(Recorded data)

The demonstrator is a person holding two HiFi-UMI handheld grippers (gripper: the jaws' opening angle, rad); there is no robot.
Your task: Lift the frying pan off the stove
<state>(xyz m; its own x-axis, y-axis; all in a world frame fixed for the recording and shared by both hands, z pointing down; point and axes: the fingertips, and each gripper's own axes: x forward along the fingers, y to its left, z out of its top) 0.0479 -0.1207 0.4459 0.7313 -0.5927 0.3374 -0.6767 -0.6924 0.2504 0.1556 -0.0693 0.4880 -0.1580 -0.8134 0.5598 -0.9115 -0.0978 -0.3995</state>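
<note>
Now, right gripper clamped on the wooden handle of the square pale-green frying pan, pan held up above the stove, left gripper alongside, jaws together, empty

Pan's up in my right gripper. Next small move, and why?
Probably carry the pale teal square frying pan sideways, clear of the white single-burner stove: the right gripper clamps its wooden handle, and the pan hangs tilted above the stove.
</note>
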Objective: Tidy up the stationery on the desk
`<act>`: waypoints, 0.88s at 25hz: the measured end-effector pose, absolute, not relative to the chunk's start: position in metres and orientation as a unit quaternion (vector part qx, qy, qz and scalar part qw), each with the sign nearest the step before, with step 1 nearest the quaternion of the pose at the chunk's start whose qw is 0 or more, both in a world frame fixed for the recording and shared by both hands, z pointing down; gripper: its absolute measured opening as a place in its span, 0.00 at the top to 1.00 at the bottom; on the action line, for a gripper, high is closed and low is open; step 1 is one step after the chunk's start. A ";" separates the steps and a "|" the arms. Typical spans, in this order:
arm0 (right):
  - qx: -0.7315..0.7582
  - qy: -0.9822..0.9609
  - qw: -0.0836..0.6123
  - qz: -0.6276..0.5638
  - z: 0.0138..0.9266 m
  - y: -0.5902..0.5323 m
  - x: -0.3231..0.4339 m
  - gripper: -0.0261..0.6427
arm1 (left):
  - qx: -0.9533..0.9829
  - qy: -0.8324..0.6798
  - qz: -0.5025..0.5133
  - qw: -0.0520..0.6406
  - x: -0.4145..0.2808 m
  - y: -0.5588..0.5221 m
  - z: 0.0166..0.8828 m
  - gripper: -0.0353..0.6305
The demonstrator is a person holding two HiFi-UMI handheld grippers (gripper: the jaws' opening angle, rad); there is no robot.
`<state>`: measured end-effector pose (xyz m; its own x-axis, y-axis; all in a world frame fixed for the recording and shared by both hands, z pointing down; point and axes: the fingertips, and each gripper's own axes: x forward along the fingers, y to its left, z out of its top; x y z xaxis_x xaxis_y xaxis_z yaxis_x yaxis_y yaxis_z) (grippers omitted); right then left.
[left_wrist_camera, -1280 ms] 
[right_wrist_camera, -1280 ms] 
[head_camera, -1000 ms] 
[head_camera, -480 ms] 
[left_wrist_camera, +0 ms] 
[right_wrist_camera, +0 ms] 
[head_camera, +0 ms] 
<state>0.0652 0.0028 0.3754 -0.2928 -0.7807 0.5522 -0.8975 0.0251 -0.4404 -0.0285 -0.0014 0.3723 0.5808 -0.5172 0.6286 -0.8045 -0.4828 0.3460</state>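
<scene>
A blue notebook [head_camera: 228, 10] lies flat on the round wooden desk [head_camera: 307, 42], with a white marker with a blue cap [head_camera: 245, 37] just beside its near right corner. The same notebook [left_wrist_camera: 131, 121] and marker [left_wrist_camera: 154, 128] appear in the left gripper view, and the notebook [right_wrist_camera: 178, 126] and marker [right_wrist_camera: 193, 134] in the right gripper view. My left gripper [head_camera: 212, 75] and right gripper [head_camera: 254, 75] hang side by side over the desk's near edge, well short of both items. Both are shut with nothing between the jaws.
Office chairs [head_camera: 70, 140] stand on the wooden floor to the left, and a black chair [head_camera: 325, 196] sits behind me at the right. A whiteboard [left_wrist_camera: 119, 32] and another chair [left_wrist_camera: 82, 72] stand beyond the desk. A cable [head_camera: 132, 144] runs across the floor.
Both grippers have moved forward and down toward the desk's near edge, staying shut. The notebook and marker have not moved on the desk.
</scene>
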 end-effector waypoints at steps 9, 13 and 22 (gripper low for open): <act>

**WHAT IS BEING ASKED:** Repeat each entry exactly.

**RESULT FOR THIS TASK:**
The demonstrator is a person holding two HiFi-UMI handheld grippers (gripper: the jaws' opening angle, rad); there is no robot.
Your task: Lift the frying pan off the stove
<state>(xyz m; its own x-axis, y-axis; all in a world frame fixed for the recording and shared by both hands, z pointing down; point and axes: the fingertips, and each gripper's own axes: x forward along the fingers, y to its left, z out of its top) 0.0479 -0.1207 0.4459 0.7313 -0.5927 0.3374 -0.6767 -0.6924 0.2504 0.1556 -0.0693 0.4880 -0.1580 -0.8134 0.5598 -0.9115 -0.0978 -0.3995</state>
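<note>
Now, right gripper clamped on the wooden handle of the square pale-green frying pan, pan held up above the stove, left gripper alongside, jaws together, empty

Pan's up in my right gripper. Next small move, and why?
Probably carry the pale teal square frying pan sideways, clear of the white single-burner stove: the right gripper clamps its wooden handle, and the pan hangs tilted above the stove.
</note>
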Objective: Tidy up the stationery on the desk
`<act>`: waypoints, 0.88s at 25hz: the measured end-effector pose, absolute, not relative to the chunk's start: position in metres and orientation as a unit quaternion (vector part qx, qy, qz and scalar part qw), each with the sign nearest the step before, with step 1 nearest the quaternion of the pose at the chunk's start whose qw is 0 or more, both in a world frame fixed for the recording and shared by both hands, z pointing down; gripper: its absolute measured opening as a place in its span, 0.00 at the top to 1.00 at the bottom; on the action line, for a gripper, high is closed and low is open; step 1 is one step after the chunk's start. A ";" separates the steps and a "|" the arms. Typical spans, in this order:
arm0 (right):
  - qx: -0.7315..0.7582
  - qy: -0.9822..0.9609
  - qw: -0.0836..0.6123
  - qz: -0.6276..0.5638
  - z: 0.0138..0.9266 m
  - y: -0.5902..0.5323 m
  - x: -0.3231..0.4339 m
  - gripper: -0.0261..0.6427
arm1 (left):
  - qx: -0.9533..0.9829
  - qy: -0.8324..0.6798
  - qz: -0.5025..0.5133
  - qw: -0.0520..0.6406
  - x: -0.4145..0.2808 m
  - y: -0.5588..0.5221 m
  - z: 0.0166..0.8828 m
  - gripper: -0.0353..0.6305
The demonstrator is a person holding two HiFi-UMI handheld grippers (gripper: the jaws' opening angle, rad); there is no robot.
`<state>`: measured end-effector pose (xyz m; its own x-axis, y-axis; all in a world frame fixed for the recording and shared by both hands, z pointing down; point and axes: the fingertips, and each gripper's own axes: x forward along the fingers, y to its left, z out of its top; x y z xaxis_x xaxis_y xaxis_z yaxis_x yaxis_y yaxis_z) (grippers omitted); right then left.
[left_wrist_camera, -1280 ms] 
[right_wrist_camera, -1280 ms] 
[head_camera, -1000 ms] 
[head_camera, -480 ms] 
[left_wrist_camera, +0 ms] 
[right_wrist_camera, +0 ms] 
[head_camera, +0 ms] 
<state>0.0652 0.0028 0.3754 -0.2928 -0.7807 0.5522 -0.8975 0.0251 -0.4404 -0.0285 -0.0014 0.3723 0.5808 -0.5172 0.6286 -0.8045 -0.4828 0.3460</state>
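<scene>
A blue notebook [head_camera: 228, 10] lies flat on the round wooden desk [head_camera: 307, 42], with a white marker with a blue cap [head_camera: 245, 37] just beside its near right corner. The same notebook [left_wrist_camera: 131, 121] and marker [left_wrist_camera: 154, 128] appear in the left gripper view, and the notebook [right_wrist_camera: 178, 126] and marker [right_wrist_camera: 193, 134] in the right gripper view. My left gripper [head_camera: 212, 75] and right gripper [head_camera: 254, 75] hang side by side over the desk's near edge, well short of both items. Both are shut with nothing between the jaws.
Office chairs [head_camera: 70, 140] stand on the wooden floor to the left, and a black chair [head_camera: 325, 196] sits behind me at the right. A whiteboard [left_wrist_camera: 119, 32] and another chair [left_wrist_camera: 82, 72] stand beyond the desk. A cable [head_camera: 132, 144] runs across the floor.
Both grippers have moved forward and down toward the desk's near edge, staying shut. The notebook and marker have not moved on the desk.
</scene>
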 end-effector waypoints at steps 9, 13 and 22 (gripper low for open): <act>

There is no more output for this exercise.